Сирень во Владивостоке

Jan 06, 2019 22:29


"... как-то даже становилось страшно от того,
что множество людей узнают о моей жизни в прошлом,
ведь я об этом никогда никому не рассказывала..".
Волею судеб и с легкой руки djenden попала ко мне книжка с воспоминаниями о дальневосточной жизни японки Тоидзуми Ёнэко - "Сирень и война". Попала давно, еще летом, и тогда же я начала ее читать. И дочитала лишь недавно, накануне новогодних. Почему так долго?

Знаете, дело не в том, сколько времени ты ее читаешь (не удивлюсь, если найдутся те, кто прочитает эту книжку за одну ночь или вечер). Дело в переваривании прочитанного, параллелизации этого прочитанного со своими имеющимися данными и в последующей синхронизации с автором. Или десинхронизации.



А автор пишет о детстве и юности во Владивостоке в 1920-1930-х годах, встраивании маленького японского человека в растущее советское государство, о сложностях и радостях, друзьях и, мм, шпионах, удивительной русской душе и удивляющемся японском менталитете... Во второй части идет рассказ о жизни, а точнее - о скитаниях по Манчжурии в период Второй мировой, а в третьей - второе пришествие во Владивосток, вплоть до репатрационного отъезда на Родину. Не буду останавливаться на каких-то исторических подробностях; те, кто интересуется дальневосточной историей, и без моих спойлерских цитат понимает, что может быть в этих воспоминаниях, учитывая национальную принадлежность автора и упомянутые пространства. Я о другом.
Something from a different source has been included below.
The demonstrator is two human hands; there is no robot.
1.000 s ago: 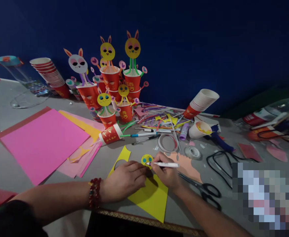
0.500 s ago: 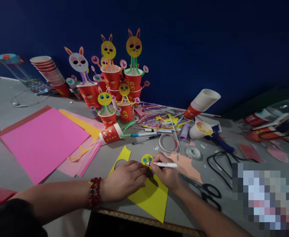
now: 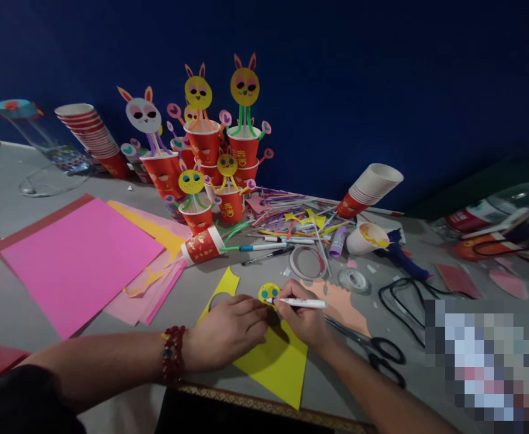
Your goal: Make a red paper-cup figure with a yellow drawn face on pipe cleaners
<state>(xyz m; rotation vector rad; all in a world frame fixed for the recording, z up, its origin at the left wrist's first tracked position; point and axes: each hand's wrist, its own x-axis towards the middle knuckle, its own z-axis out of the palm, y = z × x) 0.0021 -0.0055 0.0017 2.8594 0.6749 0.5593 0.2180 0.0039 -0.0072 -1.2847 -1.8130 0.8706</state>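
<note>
My right hand (image 3: 301, 313) is closed around a white marker (image 3: 304, 302), its dark tip at a small round yellow paper face (image 3: 268, 292) with two blue eye dots. Part of the face is hidden by my fingers. My left hand (image 3: 232, 328) lies palm down with fingers extended, resting on a sheet of yellow paper (image 3: 277, 367) that has a round cut-out, its fingertips beside the face. Scissors (image 3: 366, 343) with black handles lie just right of my right hand, partly behind it.
Red paper cups with bunny faces (image 3: 201, 144) stand at the back. Pink sheets (image 3: 81, 256) lie left; pipe cleaners (image 3: 282, 214), tape rolls (image 3: 353, 279) and a blue glue gun (image 3: 402, 259) lie beyond my hands. A black cord (image 3: 400, 304) curls at right; stacked cups (image 3: 373, 187) lean behind.
The marker and right hand have shifted very slightly at the yellow face. My left hand stays in place.
</note>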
На мой взгляд (и при этом - без оценки), японцы пишут (думают, чувствуют) как инопланетяне. Возможно, это исключительно мое восприятие, но у них какое-то совершенно особое мироощущение, т.е. они и чувствуют, и осмысливают почувствованное, и транслируют осмысленное не так, как представители других наций. Феноменальное понимание красоты, врожденное чувство гармонии, тщательнейшее отношение к деталям и стремление достичь дигитальный идеал в создаваемом сочетается у них с отчужденной отмороженностью по отношению к происходящему, кастово-костным непониманием слишком быстрых изменений и эмоциональной стерильностью к "не-нашему". Из-за этого их реакции, их интерпретации событий и, конечно, их произведения искусства иногда невероятно сложно понять. Ты видишь, что-то чувствуешь, но с такой пробуксовкой, а порой и отторжением... Короче, сложно.
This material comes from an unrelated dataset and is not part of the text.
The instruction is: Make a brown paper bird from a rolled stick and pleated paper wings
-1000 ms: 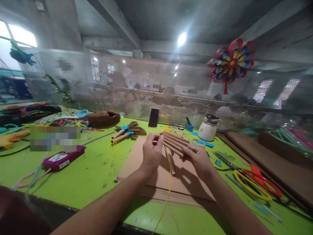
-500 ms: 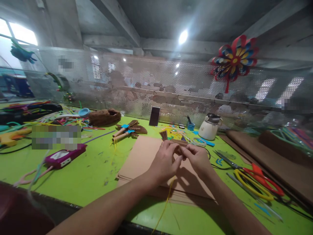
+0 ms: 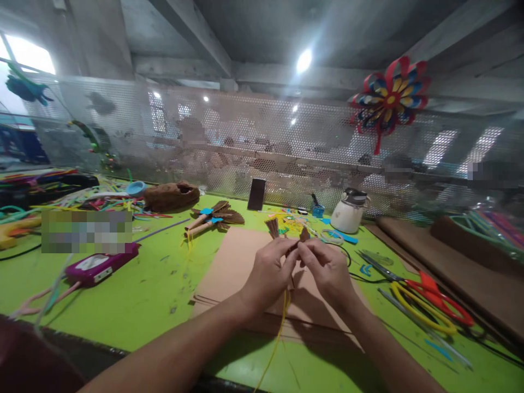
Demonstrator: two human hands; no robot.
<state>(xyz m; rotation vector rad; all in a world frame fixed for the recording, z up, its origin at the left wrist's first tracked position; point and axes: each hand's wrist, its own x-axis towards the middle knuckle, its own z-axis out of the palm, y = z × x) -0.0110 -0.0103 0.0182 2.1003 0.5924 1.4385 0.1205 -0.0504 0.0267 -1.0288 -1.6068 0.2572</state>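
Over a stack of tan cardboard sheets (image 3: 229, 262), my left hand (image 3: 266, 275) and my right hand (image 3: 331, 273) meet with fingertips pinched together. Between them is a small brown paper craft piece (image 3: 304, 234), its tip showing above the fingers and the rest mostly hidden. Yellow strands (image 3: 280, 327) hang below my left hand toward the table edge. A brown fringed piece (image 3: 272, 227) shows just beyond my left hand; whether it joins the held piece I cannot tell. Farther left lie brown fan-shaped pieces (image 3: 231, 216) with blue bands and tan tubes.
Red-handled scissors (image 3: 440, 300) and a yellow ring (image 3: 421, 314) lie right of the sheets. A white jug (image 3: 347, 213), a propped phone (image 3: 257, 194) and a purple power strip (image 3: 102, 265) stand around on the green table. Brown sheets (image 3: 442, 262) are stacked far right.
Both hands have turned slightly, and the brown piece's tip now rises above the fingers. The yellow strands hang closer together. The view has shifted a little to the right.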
Вот и здесь. Первая часть, при всем моем интересе к заявленному периоду, далась наиболее тяжело. Возможно, здесь еще сыграла роль временная отдаленность текста от описываемых событий: автор могла что-то забыть или перепутать, из-за этого текст, путаясь на поворотах, не лился ладно. А вот в Манчжурии ты начинаешь понимать и верить. Разделяешь ощущения и эмоции, осознаешь сложности и потери, сочувствуешь трагедиям и искренне сопереживаешь. Втягиваешься. Потом следует вторая владивостокская часть, которую уже пробегаешь бодро. И под конец книжки тебя растаптывают небольшой зарисовкой.
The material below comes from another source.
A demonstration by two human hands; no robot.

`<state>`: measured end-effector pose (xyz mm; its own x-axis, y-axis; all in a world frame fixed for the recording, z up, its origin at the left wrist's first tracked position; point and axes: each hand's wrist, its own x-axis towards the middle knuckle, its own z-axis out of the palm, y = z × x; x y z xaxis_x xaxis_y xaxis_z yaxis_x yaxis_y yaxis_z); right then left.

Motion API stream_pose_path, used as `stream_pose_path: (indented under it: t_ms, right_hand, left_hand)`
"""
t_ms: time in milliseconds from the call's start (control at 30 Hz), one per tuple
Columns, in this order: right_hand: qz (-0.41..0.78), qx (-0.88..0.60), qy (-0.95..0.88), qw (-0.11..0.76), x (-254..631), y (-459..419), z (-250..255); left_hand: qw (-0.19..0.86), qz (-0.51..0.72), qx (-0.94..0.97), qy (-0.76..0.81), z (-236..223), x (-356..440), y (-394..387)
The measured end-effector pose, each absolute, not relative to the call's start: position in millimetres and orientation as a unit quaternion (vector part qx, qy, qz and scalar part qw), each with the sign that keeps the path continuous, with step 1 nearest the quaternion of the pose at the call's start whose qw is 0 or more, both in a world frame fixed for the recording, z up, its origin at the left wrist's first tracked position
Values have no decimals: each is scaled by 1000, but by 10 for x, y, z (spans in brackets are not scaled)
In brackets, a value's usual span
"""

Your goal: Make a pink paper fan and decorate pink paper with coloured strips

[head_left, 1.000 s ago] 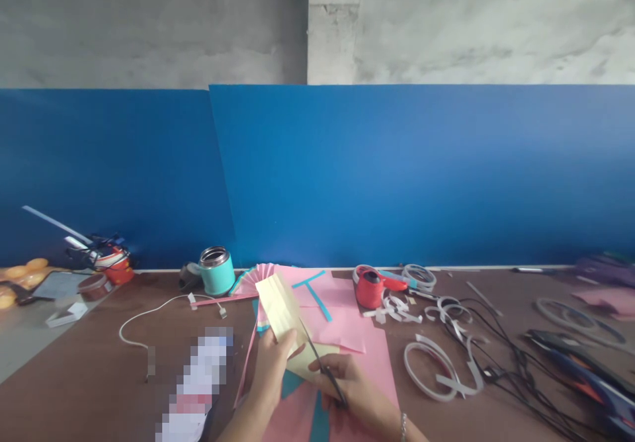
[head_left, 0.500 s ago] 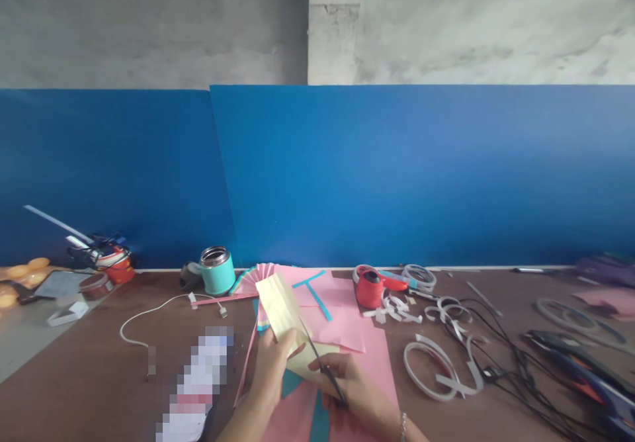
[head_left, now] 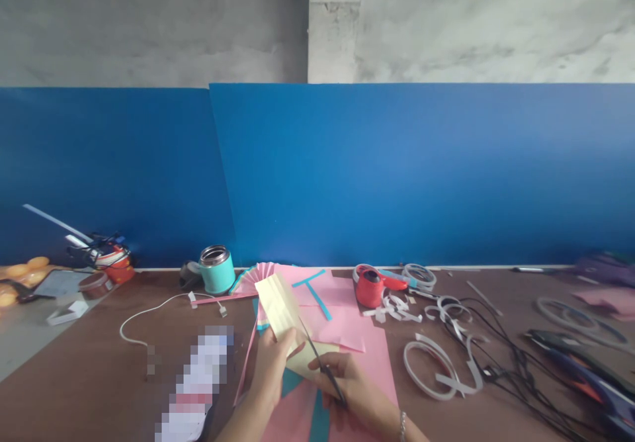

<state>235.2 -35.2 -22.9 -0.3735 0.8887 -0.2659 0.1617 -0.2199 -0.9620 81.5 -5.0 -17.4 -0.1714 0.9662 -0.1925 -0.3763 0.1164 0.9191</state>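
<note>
My left hand (head_left: 270, 369) pinches the lower end of a folded, pleated yellow paper (head_left: 278, 309) that stands up and leans left over the table. My right hand (head_left: 354, 389) is wrapped round black scissors (head_left: 321, 362), whose blades rest against the right edge of the yellow paper. Both hands hover over pink paper sheets (head_left: 342, 326) with teal strips (head_left: 315, 293) lying on the brown table (head_left: 99, 369).
A teal metal cup (head_left: 217, 270) and a white cable (head_left: 149, 313) lie to the left. A red tool (head_left: 370, 288), white tape rings (head_left: 436, 366) and black cords (head_left: 520, 369) are to the right. A blue board (head_left: 397, 177) backs the table. A blurred-out object (head_left: 196, 382) lies near left.
</note>
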Motion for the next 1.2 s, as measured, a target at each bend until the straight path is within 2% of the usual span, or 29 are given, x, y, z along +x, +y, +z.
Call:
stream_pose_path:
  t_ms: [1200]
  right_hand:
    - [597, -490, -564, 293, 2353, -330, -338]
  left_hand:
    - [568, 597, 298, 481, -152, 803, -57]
"... Наконец настал день прощания с СССР... Последними остались я, мои четверо детей и еще один военнопленный. Это был единственный военнопленный, чью фамилию так и не назвали... Он не отставал от начальника охраны и умолял показать списки с фамилиями...
- Мое имя... Мое имя не назвали. Я хочу, чтобы проверили еще раз. Не может быть такого, чтобы не было моей фамилии! - говорил он со слезами...
- Я много раз проверял, но его фамилии нет в списках, - ответил на это начальник охраны. - Почему - я и сам не знаю. Но это не последнее судно... Не пройдет и десяти дней, как будет следующее судно. И он точно сможет вернуться, поэтому успокойте его, пожалуйста. Очень прошу вас, товарищ переводчик...
- Все равно через десять дней смогу вернуться - разрешите сегодня отправиться вместе с боевыми товарищами, - не отставал от него военнопленный. - Прошу вас! Помогите, начальник охраны! Разрешите отправиться домой! - кричал он.
Он был в отчаянии... Мне передалась его грусть вынужденного одиночества в этом лагере. Если бы меня поставили в аналогичное с ним положение - я бы сошла с ума... Еле сдерживая нахлынувшие слезы, я отпустила его руку и побежала к машине. Он погнался за мной. Я вышла из ворот... второпях прыгнула в кузов. Я очень боялась оборачиваться назад. Он кричал, что есть сил, как ненормальный: "Возьмите меня с собой! Не оставляйте меня одного!". Его голос долго не отпускал меня, отдаваясь эхом от сопок, проносясь через поля и звуча в унисон с шумом машины...".



Фото из поста про кладбище японских военнопленных в Находке.

* * *

Непростая книжка. Но, прочитав, не жалеешь.